## What is required
Using the data beneath this instruction, retype only the lines from the one that contains "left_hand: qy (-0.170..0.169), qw" down to the one that contains "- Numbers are", both included, exactly as they appear.

Records from a data collection

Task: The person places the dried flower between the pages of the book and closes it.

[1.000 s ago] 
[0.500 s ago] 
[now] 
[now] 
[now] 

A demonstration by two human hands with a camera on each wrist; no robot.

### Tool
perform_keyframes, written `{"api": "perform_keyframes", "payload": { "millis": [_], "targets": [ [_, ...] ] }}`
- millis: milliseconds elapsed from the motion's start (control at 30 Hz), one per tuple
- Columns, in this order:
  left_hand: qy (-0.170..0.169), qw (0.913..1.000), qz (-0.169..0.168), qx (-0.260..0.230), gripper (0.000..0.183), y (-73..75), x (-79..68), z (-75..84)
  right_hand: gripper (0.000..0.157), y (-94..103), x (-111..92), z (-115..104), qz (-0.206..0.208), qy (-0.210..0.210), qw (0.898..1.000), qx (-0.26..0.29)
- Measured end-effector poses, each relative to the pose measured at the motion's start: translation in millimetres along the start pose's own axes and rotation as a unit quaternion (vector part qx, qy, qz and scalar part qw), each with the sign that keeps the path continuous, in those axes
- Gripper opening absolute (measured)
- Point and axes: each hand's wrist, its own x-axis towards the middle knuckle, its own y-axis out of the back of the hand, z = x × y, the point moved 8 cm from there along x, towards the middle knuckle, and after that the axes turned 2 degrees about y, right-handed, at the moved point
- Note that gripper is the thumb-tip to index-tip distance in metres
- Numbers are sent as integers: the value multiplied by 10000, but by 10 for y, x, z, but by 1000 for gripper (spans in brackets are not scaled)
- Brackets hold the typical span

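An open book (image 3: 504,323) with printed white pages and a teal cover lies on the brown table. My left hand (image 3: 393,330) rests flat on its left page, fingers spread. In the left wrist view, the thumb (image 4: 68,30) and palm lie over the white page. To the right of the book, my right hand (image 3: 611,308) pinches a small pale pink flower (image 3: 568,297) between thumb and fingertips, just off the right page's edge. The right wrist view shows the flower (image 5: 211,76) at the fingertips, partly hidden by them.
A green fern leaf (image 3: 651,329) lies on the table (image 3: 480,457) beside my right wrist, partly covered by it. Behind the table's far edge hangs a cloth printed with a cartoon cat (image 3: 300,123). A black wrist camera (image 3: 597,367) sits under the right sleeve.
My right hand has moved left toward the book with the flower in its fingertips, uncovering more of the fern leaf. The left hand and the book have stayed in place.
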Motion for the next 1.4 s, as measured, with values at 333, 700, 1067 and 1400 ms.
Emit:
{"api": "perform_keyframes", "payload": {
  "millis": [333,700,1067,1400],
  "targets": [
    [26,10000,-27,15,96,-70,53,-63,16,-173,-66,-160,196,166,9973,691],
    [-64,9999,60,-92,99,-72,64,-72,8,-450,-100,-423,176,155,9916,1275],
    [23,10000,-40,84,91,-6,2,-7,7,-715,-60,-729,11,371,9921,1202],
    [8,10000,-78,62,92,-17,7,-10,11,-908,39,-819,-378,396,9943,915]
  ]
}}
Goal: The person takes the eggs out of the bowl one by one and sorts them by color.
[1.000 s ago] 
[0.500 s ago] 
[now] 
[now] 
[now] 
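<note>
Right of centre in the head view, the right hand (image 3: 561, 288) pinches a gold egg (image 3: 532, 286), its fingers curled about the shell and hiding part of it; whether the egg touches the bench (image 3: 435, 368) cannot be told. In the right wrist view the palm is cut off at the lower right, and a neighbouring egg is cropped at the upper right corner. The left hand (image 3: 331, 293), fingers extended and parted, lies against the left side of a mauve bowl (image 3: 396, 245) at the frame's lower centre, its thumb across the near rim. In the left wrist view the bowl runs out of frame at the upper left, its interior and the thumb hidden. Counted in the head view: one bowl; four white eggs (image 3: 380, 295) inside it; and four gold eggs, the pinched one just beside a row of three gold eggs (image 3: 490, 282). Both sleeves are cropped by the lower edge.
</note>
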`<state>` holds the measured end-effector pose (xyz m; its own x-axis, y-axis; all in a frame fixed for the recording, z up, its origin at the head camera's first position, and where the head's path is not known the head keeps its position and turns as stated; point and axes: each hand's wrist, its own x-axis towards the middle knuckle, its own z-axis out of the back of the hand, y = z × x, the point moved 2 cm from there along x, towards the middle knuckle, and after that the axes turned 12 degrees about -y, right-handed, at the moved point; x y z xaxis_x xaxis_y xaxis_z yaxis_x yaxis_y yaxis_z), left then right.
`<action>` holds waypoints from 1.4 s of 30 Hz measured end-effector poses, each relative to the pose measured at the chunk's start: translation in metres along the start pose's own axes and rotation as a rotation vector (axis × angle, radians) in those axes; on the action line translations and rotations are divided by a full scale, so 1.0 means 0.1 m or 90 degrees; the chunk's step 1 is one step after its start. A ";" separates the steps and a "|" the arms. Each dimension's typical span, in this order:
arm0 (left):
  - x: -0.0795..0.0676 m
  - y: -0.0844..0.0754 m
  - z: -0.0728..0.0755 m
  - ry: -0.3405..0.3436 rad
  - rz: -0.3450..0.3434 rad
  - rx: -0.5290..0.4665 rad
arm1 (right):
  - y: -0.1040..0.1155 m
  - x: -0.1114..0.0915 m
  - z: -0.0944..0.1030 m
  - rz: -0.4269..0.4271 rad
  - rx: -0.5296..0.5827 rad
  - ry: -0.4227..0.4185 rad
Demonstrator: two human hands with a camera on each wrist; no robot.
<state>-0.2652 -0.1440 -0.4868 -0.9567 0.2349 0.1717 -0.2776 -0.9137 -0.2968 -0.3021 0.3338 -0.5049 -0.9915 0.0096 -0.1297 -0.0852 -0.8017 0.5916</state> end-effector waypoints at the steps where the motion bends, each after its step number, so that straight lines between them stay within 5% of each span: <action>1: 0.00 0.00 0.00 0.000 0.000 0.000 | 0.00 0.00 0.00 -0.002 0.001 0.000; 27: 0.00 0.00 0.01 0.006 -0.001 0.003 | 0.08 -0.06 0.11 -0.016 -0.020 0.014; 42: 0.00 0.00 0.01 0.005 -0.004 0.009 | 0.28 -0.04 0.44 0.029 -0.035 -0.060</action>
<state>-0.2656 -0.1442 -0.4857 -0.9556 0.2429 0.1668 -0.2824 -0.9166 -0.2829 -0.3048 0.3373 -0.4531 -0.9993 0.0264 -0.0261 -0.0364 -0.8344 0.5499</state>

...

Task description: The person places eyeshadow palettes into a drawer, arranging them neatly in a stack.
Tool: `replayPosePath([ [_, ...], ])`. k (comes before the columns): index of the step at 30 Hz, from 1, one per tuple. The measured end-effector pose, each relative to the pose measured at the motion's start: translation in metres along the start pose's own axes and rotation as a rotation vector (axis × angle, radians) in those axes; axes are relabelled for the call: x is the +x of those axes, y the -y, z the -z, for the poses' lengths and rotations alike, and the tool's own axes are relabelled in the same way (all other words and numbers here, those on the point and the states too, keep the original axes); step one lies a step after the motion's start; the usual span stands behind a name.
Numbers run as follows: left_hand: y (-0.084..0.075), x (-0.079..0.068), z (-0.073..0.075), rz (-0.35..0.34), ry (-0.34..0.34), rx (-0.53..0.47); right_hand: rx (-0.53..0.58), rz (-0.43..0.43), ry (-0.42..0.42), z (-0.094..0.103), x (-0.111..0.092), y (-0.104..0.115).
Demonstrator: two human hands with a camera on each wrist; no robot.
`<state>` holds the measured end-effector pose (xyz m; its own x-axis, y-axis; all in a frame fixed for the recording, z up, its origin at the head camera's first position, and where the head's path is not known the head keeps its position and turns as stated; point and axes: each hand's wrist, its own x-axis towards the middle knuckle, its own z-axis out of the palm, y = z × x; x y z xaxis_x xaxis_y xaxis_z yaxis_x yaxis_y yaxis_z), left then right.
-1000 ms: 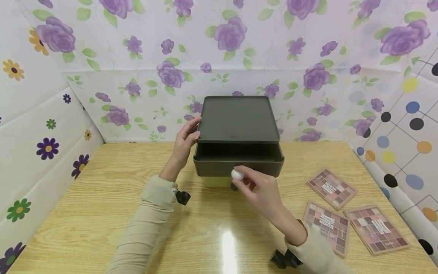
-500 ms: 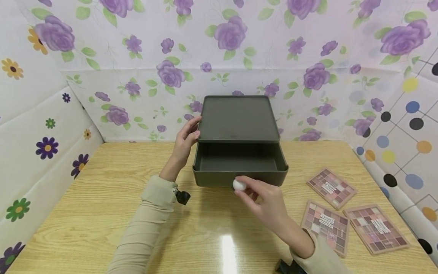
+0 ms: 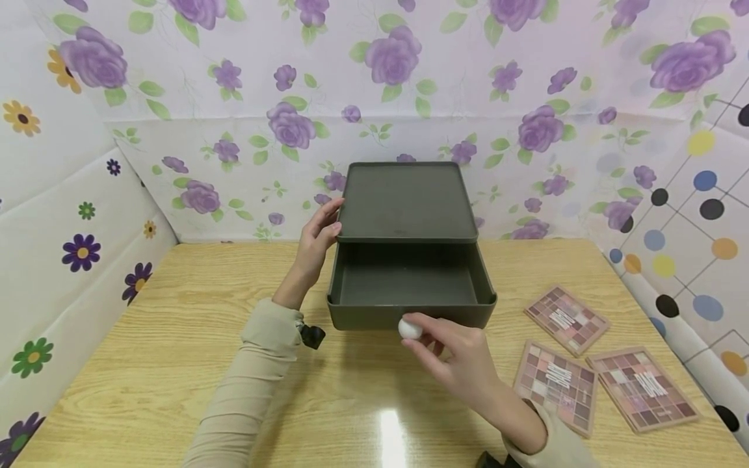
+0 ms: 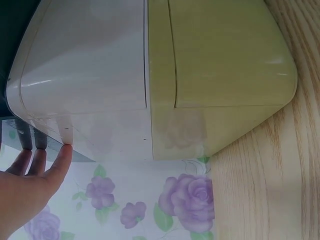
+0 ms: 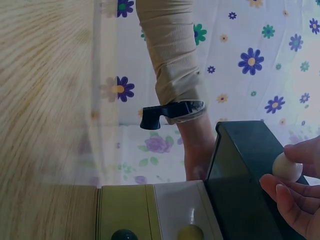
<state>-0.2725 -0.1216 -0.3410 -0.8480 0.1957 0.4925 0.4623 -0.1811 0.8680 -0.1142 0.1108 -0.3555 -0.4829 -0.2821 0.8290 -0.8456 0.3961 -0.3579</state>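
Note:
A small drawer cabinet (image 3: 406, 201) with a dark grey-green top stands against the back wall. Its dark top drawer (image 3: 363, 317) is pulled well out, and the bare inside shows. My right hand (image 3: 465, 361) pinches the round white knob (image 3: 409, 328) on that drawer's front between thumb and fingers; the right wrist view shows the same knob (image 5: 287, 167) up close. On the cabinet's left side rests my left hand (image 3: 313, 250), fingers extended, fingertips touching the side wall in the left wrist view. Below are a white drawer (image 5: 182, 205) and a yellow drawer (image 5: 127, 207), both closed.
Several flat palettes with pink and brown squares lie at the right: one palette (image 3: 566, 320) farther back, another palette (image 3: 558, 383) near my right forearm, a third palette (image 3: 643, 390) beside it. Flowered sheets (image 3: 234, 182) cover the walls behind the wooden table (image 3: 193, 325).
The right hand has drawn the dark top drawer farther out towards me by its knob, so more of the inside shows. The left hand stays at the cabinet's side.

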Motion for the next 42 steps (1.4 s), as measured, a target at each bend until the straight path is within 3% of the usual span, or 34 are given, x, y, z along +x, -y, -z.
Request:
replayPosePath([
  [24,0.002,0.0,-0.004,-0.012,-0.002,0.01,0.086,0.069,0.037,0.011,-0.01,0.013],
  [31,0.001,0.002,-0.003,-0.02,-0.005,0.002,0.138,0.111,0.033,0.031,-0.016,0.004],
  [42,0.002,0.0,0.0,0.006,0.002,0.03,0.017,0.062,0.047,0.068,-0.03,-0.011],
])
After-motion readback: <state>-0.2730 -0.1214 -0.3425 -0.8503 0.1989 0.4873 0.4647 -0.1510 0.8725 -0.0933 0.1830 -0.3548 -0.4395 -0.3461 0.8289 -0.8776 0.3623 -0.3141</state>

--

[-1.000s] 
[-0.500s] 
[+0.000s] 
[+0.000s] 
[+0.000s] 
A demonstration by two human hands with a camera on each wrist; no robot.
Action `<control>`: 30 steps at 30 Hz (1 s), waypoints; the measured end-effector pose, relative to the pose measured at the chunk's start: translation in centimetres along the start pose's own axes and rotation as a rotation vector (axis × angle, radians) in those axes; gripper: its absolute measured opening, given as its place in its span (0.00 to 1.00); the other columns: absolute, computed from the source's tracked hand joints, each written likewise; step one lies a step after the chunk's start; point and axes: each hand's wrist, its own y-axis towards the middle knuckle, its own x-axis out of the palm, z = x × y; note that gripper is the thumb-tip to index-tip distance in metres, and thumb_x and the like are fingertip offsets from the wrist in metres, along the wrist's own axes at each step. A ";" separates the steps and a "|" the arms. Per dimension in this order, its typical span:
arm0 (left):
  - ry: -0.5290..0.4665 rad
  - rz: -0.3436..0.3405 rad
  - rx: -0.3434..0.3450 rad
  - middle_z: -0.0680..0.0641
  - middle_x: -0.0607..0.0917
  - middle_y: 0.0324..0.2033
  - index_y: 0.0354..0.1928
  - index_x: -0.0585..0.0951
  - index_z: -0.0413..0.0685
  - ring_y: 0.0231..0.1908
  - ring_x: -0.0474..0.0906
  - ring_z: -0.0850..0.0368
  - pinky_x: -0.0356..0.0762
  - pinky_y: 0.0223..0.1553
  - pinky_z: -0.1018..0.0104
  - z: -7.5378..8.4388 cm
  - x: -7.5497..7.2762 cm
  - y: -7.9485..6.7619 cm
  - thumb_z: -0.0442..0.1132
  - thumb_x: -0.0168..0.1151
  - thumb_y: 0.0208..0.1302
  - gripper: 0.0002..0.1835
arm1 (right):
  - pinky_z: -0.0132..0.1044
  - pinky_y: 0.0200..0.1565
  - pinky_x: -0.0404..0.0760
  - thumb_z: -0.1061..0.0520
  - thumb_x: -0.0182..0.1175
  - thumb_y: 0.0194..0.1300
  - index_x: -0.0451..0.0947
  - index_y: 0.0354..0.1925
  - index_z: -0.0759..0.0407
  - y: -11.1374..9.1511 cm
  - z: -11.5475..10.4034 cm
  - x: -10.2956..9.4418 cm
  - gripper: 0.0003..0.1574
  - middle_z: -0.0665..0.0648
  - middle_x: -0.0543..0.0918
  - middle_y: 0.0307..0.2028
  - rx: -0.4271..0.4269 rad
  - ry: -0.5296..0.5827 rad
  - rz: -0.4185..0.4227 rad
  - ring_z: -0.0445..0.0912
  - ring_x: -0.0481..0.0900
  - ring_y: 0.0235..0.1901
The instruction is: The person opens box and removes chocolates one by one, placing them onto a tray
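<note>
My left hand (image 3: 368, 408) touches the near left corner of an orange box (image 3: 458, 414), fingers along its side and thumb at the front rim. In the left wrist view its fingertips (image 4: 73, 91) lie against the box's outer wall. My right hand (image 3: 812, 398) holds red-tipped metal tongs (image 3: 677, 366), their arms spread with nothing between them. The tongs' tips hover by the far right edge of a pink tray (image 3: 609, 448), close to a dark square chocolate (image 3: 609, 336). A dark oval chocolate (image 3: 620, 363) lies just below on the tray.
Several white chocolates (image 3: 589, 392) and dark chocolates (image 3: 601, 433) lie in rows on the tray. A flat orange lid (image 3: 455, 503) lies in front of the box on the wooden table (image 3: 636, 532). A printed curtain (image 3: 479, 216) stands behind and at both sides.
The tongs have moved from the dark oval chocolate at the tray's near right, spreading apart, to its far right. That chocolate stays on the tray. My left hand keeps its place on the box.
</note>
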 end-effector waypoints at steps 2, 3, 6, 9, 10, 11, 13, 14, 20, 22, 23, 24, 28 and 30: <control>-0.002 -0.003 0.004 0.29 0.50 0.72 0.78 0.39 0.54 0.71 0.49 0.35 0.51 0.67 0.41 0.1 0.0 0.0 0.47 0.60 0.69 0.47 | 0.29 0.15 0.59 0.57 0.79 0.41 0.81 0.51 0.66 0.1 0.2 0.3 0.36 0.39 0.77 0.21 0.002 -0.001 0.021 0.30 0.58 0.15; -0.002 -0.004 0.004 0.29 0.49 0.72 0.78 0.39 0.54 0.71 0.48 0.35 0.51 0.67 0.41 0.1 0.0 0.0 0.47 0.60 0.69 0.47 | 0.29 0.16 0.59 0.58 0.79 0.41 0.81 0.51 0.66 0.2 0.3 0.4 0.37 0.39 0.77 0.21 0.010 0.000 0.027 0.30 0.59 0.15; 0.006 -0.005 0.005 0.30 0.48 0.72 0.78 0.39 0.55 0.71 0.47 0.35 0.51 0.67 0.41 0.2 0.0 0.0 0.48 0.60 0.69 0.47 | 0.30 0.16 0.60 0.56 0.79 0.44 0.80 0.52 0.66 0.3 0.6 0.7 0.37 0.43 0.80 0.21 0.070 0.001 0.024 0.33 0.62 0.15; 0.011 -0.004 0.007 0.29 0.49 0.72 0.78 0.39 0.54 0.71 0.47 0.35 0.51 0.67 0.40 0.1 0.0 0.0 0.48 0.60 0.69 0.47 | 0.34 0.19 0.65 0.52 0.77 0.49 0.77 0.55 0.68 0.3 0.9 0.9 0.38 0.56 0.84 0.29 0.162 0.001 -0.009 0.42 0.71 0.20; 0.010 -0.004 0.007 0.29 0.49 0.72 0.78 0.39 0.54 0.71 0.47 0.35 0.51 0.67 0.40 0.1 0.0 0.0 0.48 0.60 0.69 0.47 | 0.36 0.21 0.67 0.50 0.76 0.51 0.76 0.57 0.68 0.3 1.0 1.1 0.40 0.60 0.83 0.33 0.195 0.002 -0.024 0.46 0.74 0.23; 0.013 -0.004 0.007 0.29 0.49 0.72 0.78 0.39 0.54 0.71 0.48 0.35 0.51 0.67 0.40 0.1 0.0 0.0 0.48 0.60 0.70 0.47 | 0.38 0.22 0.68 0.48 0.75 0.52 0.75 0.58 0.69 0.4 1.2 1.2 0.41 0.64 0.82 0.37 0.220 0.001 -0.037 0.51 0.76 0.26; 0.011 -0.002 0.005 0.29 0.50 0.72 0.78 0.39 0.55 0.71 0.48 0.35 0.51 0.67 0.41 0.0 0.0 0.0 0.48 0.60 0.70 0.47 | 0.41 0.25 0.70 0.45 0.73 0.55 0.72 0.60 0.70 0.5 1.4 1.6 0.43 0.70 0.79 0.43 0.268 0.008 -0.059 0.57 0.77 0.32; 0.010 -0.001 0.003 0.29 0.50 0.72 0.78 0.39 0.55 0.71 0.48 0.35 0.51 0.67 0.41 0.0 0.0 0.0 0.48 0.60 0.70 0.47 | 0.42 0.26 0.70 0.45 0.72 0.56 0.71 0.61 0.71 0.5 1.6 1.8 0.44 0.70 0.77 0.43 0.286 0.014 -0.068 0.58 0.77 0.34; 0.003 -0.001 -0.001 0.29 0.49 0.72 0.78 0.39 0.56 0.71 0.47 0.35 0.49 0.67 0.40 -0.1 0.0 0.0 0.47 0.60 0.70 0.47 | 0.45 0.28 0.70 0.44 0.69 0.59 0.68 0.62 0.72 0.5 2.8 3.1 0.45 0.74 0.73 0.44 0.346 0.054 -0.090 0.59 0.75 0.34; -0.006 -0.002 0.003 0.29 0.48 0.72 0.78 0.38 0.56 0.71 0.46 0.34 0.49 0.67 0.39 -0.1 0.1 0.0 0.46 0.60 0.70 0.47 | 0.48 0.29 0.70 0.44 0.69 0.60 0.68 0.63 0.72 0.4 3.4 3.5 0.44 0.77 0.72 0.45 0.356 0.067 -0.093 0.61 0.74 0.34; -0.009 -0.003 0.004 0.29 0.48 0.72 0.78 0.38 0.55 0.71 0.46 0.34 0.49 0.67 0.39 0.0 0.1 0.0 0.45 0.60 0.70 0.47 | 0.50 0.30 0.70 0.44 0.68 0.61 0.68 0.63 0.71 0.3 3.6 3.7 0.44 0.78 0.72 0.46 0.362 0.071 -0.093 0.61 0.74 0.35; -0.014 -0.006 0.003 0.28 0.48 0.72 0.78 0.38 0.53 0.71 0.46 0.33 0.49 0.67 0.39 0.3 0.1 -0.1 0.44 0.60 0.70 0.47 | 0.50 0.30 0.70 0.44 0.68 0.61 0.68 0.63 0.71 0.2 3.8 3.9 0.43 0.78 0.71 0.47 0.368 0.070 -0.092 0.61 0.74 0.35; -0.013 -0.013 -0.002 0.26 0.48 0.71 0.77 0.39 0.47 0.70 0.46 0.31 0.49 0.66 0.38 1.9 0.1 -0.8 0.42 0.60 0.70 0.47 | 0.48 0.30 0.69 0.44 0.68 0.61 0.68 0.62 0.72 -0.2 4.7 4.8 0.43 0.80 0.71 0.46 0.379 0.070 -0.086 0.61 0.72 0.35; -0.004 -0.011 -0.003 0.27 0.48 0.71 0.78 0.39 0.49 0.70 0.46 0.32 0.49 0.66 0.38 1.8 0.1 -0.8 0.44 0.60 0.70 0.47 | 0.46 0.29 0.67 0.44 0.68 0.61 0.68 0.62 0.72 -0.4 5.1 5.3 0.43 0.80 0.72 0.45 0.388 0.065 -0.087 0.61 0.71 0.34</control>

## Solution to this problem
  left_hand: qy (-0.170..0.169), qw (0.913..1.000), qz (-0.169..0.168), qx (-0.260..0.230), gripper (0.000..0.183), y (-73..75), x (-79..68), z (-75..84)
  right_hand: gripper (0.000..0.157), y (-94..103), x (-111..92), z (-115..104), qz (-0.206..0.208), qy (-0.210..0.210), qw (0.898..1.000), qx (-0.26..0.29)
- Measured end-effector poses, each relative to the pose measured at the motion's start: translation in millimetres along the start pose's own axes and rotation as a unit quaternion (vector part qx, qy, qz and scalar part qw), each with the sign that keeps the path continuous, in those axes
- Gripper opening absolute (measured)
- Point and axes: each hand's wrist, its own x-axis towards the middle knuckle, its own y-axis out of the back of the hand, z = x × y, the point moved 8 cm from there along x, towards the middle knuckle, and after that the axes turned 2 degrees about y, right-handed, at the moved point
- Note that gripper is the thumb-tip to index-tip distance in metres
- Numbers are sent as integers: the value multiplied by 10000, but by 10 for y, x, z, but by 1000 for gripper (spans in brackets are not scaled)

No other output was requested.